Walthamstow

Blackhorse Lane ‘not suitable’ for planned towers – yet

The future of an immense housing scheme could hang on the council’s embattled draft Local Plan

By Josh Mellor, Local Democracy Reporter

A depiction of the planned development in Uplands Business Park (credit: NEAT)

Blackhorse Lane is “not suitable” for the immense towers a developer hopes to build, unless the council can get its embattled Local Plan approved

Housing developer NEAT and the world’s largest investment manager BlackRock hope to build 1,800 new homes in eight towers of up to 38 storeys at Uplands Business Park in the industrial Walthamstow neighbourhood.

However, the Greater London Authority warns the proposals are currently “not compliant” with the Mayor of London’s planning rules because Blackhorse Lane is not identified as “suitable” for tall buildings in the borough’s current Local Plan.

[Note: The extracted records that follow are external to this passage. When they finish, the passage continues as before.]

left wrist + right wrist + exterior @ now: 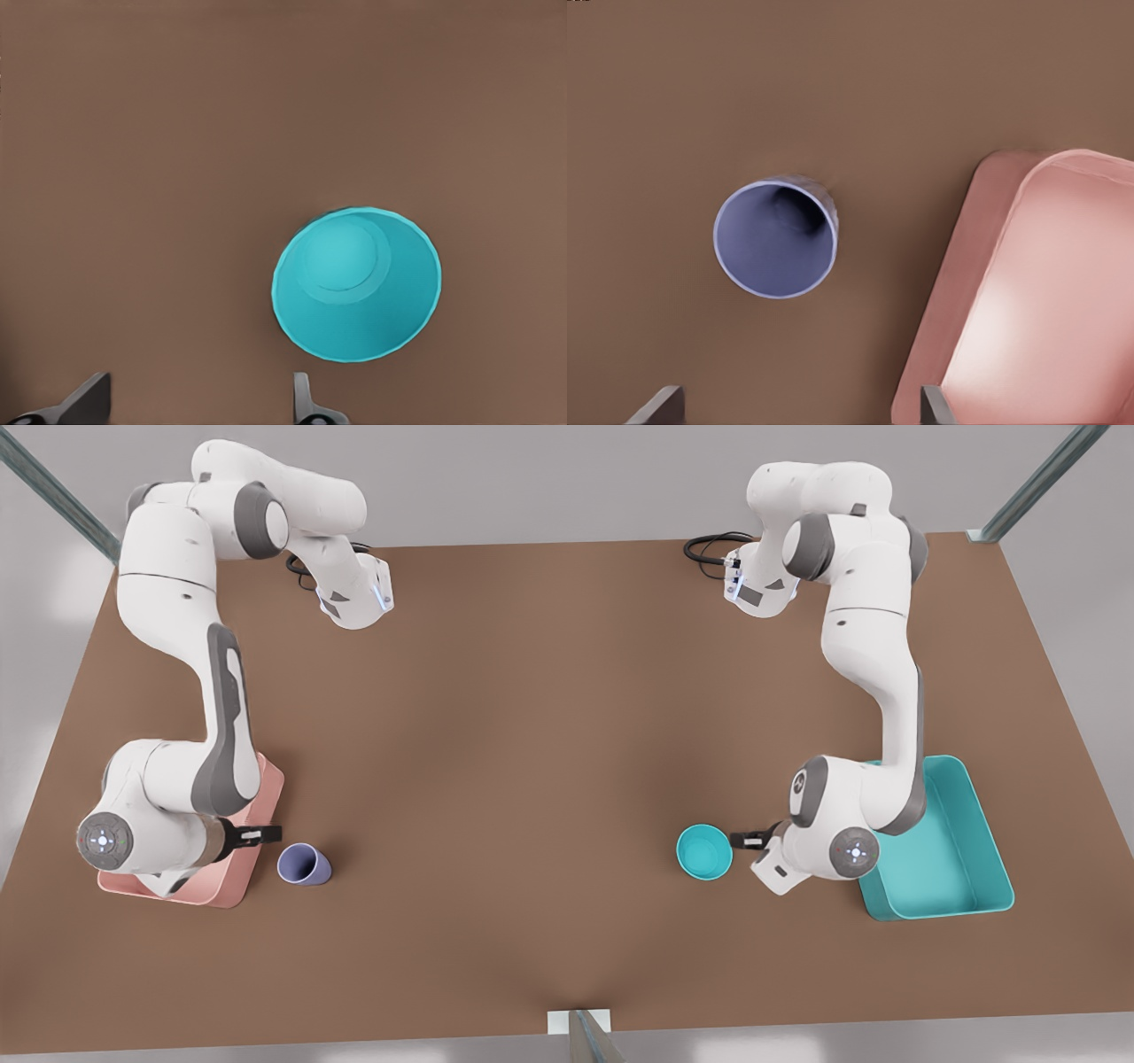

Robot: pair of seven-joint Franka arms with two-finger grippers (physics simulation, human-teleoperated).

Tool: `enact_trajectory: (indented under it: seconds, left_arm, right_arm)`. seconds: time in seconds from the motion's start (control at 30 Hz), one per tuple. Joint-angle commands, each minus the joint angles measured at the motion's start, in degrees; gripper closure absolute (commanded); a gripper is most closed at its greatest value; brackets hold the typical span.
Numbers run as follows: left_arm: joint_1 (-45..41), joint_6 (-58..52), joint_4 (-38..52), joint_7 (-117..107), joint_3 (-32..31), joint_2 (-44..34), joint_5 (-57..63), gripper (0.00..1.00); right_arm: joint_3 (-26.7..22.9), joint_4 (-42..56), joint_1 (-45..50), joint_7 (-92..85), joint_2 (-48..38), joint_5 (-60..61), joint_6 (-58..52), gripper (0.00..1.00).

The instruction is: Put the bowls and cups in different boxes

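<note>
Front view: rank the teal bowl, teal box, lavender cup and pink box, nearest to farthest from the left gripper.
From the left gripper, open on the front view's right:
1. teal bowl, just beside it
2. teal box, behind that arm
3. lavender cup, across the table by the right gripper
4. pink box, farthest

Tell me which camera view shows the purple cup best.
The right wrist view: it looks straight down into the cup, showing its full rim and dark inside, with the pink box beside it, apart. The front view shows the cup small, upright on the table near the right gripper.
</note>
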Motion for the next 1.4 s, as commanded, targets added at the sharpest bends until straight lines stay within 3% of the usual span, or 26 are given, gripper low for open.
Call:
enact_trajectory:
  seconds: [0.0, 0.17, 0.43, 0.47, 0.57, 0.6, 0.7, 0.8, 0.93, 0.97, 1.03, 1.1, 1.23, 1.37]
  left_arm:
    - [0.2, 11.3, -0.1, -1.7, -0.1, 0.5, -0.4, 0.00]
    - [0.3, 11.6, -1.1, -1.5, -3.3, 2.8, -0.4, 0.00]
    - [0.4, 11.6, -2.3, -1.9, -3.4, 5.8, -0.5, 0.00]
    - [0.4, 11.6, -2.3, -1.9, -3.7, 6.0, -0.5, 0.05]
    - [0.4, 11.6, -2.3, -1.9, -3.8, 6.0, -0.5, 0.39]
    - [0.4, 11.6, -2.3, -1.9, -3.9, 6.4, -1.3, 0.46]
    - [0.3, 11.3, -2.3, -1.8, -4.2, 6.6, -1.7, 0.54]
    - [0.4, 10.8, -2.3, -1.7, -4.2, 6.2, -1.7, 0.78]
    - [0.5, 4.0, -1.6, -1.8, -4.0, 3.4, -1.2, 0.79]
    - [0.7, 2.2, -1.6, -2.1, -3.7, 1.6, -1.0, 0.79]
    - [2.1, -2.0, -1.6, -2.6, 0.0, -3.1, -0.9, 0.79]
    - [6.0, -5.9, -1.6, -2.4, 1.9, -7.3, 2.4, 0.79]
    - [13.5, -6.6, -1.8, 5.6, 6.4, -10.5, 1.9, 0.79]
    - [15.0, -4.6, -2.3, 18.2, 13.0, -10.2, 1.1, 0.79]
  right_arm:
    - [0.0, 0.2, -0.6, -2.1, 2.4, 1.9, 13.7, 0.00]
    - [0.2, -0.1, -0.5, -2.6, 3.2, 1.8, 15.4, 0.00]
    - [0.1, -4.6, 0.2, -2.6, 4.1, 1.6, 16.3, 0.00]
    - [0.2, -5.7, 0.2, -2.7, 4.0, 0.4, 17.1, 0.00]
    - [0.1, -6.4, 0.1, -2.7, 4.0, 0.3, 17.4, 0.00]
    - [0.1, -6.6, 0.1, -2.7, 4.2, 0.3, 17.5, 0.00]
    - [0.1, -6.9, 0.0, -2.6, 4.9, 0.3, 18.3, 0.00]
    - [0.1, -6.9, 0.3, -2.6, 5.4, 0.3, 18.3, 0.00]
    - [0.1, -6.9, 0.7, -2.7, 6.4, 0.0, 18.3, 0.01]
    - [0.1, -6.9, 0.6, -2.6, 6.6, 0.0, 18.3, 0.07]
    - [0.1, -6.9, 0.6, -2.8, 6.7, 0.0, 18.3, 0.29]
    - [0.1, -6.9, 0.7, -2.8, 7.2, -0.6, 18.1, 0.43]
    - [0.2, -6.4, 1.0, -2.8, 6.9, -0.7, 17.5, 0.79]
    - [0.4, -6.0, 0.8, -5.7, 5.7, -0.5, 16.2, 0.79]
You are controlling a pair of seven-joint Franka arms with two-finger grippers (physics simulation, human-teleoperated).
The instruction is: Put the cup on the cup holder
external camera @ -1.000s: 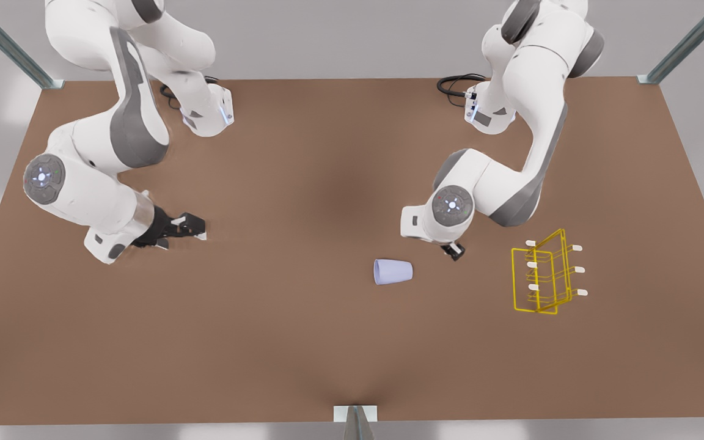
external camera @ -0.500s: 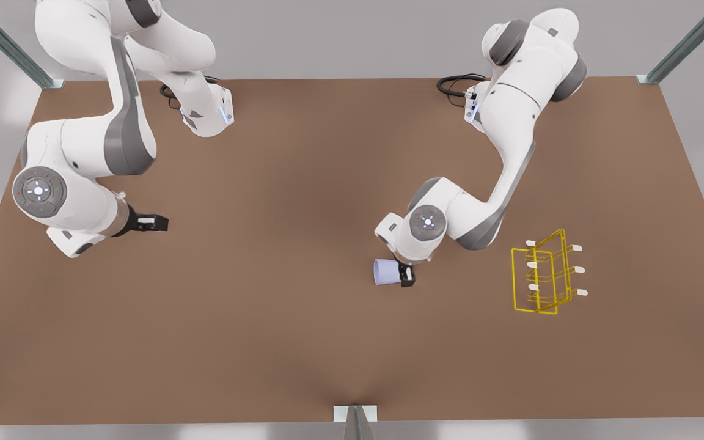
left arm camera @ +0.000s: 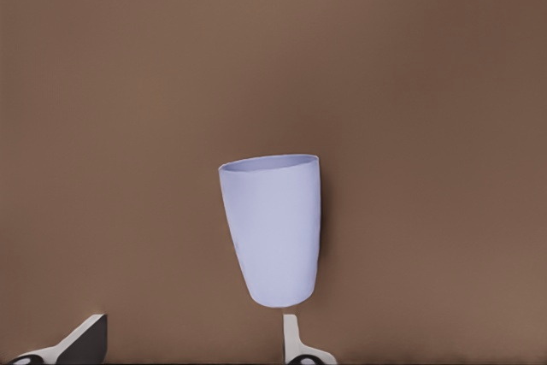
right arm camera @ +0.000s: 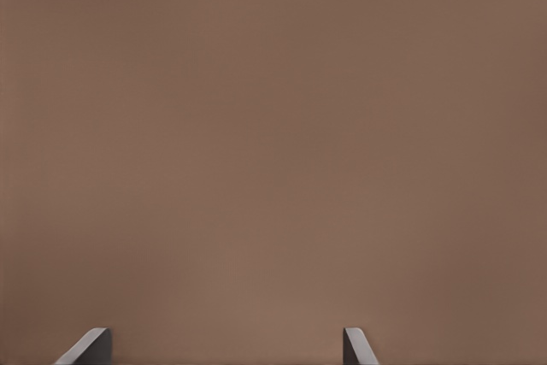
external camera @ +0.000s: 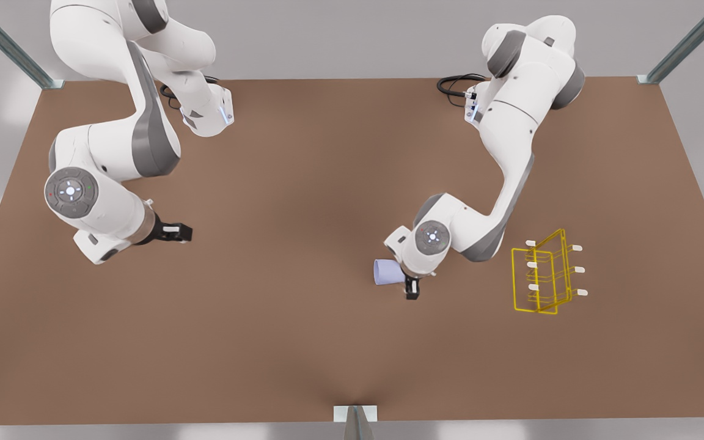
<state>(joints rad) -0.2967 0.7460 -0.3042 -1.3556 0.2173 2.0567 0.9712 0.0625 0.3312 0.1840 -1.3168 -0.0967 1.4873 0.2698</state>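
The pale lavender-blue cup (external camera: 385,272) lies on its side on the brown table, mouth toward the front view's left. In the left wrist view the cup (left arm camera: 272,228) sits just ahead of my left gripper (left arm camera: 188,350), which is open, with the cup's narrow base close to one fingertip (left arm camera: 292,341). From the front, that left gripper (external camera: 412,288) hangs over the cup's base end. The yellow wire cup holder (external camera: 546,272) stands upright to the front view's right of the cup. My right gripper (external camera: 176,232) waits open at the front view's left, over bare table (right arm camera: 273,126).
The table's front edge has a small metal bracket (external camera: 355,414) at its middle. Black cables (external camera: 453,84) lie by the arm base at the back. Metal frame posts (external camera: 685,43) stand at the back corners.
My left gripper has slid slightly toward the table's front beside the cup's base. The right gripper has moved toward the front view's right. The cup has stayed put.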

This Local Plan has been out-of-date since 2020 but the next plan, which does identify Blackhorse Lane as “suitable” for tall buildings, is still struggling to win final approval from the government’s planning inspectors.

Last summer, said inspectors refused to approve the council’s latest draft, which set out plans to build 27,000 new homes by 2035, due to “significant concerns” about whether this figure was “justified and deliverable”.

While the council refused to back down over the 27,000 figure, it made changes to the list of sites it deemed suitable for “tall buildings” of ten or more storeys – removing four sites in the north of the borough, one in Wood Street and one in Leytonstone, while adding three sites in Walthamstow and one in Leyton – and will re-consult with residents this spring.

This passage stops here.